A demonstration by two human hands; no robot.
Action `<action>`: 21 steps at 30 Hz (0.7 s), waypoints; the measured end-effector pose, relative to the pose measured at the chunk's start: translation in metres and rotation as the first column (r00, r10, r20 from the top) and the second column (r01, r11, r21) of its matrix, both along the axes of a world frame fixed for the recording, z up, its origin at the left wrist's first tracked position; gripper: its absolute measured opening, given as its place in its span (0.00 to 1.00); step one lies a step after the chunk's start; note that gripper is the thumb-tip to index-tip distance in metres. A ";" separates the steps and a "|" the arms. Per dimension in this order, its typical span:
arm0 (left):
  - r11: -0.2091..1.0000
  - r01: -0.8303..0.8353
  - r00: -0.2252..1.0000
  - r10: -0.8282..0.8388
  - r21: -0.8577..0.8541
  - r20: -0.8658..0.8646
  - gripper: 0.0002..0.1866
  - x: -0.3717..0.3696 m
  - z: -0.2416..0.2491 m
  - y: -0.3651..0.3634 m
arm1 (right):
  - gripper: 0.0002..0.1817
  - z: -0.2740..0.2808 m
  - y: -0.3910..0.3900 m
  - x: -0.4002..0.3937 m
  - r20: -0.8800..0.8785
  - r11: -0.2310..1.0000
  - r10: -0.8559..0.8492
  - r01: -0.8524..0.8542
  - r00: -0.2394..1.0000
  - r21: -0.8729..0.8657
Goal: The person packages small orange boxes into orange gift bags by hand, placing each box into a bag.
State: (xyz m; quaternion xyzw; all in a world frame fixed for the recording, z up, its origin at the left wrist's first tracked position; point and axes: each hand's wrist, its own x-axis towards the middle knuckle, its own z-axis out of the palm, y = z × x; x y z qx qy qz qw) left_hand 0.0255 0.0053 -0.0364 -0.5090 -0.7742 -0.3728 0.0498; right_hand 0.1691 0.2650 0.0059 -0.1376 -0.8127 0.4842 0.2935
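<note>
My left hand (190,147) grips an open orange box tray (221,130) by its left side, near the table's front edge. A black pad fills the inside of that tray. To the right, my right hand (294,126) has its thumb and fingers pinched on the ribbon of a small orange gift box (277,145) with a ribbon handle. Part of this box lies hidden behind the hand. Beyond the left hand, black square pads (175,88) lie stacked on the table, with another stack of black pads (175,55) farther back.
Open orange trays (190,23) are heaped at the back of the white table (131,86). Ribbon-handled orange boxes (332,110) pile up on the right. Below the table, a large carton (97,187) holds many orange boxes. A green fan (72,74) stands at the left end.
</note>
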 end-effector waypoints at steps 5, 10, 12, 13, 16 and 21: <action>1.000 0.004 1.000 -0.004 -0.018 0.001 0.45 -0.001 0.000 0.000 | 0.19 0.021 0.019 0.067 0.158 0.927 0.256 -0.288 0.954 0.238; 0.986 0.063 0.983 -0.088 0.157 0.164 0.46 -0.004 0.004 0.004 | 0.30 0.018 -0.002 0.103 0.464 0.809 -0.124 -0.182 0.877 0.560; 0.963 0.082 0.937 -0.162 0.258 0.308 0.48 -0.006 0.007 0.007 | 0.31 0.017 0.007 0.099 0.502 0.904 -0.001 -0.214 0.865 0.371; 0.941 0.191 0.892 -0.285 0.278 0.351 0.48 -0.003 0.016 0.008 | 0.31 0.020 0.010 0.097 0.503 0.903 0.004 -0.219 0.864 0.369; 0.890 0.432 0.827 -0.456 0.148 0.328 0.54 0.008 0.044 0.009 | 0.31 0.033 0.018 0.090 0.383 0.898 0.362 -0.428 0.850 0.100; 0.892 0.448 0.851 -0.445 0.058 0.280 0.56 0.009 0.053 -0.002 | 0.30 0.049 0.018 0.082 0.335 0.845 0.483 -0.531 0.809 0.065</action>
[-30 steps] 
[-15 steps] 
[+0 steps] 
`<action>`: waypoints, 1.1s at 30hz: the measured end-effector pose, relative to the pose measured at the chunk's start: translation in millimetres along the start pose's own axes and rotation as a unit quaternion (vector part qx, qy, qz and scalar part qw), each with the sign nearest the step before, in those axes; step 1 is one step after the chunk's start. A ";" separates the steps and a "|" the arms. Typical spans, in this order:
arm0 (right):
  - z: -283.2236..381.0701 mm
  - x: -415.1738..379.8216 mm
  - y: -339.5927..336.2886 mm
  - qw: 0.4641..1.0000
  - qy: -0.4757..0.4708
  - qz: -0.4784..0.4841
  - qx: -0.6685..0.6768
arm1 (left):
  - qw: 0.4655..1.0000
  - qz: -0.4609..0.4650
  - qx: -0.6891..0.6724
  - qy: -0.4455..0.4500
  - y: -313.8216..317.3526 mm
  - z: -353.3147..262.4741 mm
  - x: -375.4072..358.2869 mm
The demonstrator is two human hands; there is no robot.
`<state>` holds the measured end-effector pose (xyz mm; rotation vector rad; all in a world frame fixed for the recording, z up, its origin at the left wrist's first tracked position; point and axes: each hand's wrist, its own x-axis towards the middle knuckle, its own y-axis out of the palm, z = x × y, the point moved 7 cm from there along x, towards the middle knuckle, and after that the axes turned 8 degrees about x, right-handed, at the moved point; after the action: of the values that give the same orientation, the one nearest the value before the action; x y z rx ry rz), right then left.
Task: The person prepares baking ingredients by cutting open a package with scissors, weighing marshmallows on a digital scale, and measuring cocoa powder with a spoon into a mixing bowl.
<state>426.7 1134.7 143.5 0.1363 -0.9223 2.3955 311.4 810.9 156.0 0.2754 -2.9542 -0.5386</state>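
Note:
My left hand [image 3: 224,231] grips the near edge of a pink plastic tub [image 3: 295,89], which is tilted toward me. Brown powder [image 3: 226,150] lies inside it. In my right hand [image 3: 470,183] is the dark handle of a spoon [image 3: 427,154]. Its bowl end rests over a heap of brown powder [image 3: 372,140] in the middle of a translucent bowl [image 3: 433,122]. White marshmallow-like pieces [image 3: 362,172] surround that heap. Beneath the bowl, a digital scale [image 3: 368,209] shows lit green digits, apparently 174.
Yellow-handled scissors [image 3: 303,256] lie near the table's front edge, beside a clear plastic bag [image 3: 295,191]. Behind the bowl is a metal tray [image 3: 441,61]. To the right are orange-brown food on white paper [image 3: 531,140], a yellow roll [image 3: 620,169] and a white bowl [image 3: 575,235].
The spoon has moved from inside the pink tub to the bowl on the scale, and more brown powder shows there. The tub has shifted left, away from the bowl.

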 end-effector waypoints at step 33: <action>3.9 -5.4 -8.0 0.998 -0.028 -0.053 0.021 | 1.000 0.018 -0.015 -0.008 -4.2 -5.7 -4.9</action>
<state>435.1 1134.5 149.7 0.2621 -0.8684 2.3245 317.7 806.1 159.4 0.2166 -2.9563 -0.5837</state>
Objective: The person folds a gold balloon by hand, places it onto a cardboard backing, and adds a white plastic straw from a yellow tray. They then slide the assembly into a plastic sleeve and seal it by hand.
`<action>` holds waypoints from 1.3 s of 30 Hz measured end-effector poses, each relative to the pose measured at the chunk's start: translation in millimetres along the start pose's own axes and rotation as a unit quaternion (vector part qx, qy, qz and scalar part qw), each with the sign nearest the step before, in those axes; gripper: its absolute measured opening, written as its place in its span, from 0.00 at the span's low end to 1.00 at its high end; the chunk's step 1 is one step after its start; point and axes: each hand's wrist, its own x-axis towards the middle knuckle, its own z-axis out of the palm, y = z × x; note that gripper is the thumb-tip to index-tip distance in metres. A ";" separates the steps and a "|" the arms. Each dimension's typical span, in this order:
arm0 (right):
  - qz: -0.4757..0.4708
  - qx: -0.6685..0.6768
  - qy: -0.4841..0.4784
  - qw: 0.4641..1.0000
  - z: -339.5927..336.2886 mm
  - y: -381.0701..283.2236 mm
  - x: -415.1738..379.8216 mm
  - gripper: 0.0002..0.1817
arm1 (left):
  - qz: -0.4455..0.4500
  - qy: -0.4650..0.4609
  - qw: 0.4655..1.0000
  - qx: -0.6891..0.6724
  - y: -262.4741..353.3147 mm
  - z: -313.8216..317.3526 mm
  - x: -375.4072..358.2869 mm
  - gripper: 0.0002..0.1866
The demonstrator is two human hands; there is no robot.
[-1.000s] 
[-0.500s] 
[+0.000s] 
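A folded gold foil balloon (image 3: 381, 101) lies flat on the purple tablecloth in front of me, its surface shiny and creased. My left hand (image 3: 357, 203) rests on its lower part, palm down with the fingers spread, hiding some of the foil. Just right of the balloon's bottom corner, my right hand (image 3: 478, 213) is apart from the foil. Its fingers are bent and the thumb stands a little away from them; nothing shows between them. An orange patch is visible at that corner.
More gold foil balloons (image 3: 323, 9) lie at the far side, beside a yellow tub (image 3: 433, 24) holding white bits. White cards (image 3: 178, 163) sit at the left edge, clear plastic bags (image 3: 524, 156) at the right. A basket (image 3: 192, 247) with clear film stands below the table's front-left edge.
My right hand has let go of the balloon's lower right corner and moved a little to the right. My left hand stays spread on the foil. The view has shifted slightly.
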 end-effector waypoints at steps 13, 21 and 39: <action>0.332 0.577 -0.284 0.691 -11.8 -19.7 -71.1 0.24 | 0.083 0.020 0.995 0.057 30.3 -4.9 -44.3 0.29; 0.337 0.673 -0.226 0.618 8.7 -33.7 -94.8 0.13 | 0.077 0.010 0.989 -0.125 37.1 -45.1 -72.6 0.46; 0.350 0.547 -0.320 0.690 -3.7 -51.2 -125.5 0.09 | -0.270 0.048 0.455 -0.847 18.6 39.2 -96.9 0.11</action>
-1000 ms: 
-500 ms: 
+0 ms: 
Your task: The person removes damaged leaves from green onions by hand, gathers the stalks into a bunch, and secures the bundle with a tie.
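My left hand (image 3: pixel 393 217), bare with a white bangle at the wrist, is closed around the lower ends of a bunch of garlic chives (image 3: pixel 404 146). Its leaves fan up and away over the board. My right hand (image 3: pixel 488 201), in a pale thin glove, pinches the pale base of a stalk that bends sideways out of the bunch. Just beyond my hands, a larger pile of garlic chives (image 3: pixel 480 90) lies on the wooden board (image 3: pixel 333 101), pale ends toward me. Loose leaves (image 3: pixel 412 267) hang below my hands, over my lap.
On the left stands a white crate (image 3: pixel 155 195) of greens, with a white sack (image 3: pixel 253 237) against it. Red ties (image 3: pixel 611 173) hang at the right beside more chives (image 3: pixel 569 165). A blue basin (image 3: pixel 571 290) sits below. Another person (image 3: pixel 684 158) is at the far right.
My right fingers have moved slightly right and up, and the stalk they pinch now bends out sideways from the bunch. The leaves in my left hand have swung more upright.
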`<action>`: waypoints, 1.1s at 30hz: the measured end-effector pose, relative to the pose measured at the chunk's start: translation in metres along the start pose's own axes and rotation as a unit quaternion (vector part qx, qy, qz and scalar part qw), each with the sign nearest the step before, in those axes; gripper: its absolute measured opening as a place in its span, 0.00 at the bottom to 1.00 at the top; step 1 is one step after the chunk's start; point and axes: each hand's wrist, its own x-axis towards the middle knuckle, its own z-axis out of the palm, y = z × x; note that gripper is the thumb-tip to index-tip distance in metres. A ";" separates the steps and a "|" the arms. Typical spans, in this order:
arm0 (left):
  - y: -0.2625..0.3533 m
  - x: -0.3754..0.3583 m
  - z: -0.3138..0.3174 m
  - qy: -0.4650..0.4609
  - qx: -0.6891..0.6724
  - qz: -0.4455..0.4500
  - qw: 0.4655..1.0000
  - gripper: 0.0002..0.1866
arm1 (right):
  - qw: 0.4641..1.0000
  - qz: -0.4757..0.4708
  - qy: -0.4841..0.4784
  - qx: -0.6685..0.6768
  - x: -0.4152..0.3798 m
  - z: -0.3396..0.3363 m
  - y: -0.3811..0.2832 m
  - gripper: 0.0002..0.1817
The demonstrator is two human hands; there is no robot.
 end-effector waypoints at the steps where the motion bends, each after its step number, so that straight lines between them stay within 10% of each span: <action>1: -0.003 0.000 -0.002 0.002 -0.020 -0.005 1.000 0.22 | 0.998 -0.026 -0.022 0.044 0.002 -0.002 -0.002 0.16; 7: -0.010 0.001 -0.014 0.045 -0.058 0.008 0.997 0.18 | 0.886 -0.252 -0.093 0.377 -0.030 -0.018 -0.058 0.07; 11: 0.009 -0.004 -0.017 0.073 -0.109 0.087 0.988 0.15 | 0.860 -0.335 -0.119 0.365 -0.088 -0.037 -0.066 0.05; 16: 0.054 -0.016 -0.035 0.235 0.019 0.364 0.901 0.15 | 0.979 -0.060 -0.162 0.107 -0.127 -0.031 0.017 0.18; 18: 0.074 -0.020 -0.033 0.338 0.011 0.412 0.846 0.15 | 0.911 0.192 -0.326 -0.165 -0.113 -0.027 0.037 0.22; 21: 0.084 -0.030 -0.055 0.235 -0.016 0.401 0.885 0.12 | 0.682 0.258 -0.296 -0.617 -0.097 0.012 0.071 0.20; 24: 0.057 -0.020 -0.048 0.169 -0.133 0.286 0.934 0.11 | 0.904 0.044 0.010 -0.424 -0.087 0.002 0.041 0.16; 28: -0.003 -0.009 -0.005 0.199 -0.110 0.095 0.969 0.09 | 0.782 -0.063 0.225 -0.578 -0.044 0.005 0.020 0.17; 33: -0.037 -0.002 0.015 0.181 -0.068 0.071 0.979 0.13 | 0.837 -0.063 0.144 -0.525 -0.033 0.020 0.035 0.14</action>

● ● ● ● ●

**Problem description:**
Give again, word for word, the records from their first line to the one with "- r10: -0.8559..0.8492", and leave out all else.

**Exercise solution:**
A demonstration by two human hands; no robot.
Action `<action>`: 21 steps at 30 Hz (0.7 s), waypoints; the measured end-effector pose, relative to the pose measured at the chunk's start: translation in metres and rotation as the first column (r00, r10, r20 from the top) and the second column (r01, r11, r21) of its matrix, both along the axes of a world frame fixed for the recording, z up, its origin at the left wrist's first tracked position; gripper: its absolute measured opening, given as its place in its span (0.00 to 1.00); step one lies a step after the chunk's start; note that gripper is the thumb-tip to index-tip distance in metres. A ";" separates the steps and a "|" the arms. Per dimension in this order, its typical span:
arm0 (left):
  - r11: -0.2091..1.0000
  - r01: -0.8303..0.8353
  - r00: -0.2252..1.0000
  - r10: -0.8282..0.8388
  - r21: -0.8577..0.8541
  - r20: -0.8658..0.8646
  - gripper: 0.0002..0.1866
  - x: -0.3717..0.3696 m
  - z: -0.2416..0.2491 m
  - y: -0.3651..0.3634 m
arm1 (right):
  - gripper: 0.0002..0.1817
  - z: -0.2740..0.2808 m
  - y: -0.3910..0.3900 m
  - x: -0.4002..0.3937 m
  - r20: -0.8800..0.8785
  - r11: -0.2310..1.0000
  - r10: -0.8559..0.8492

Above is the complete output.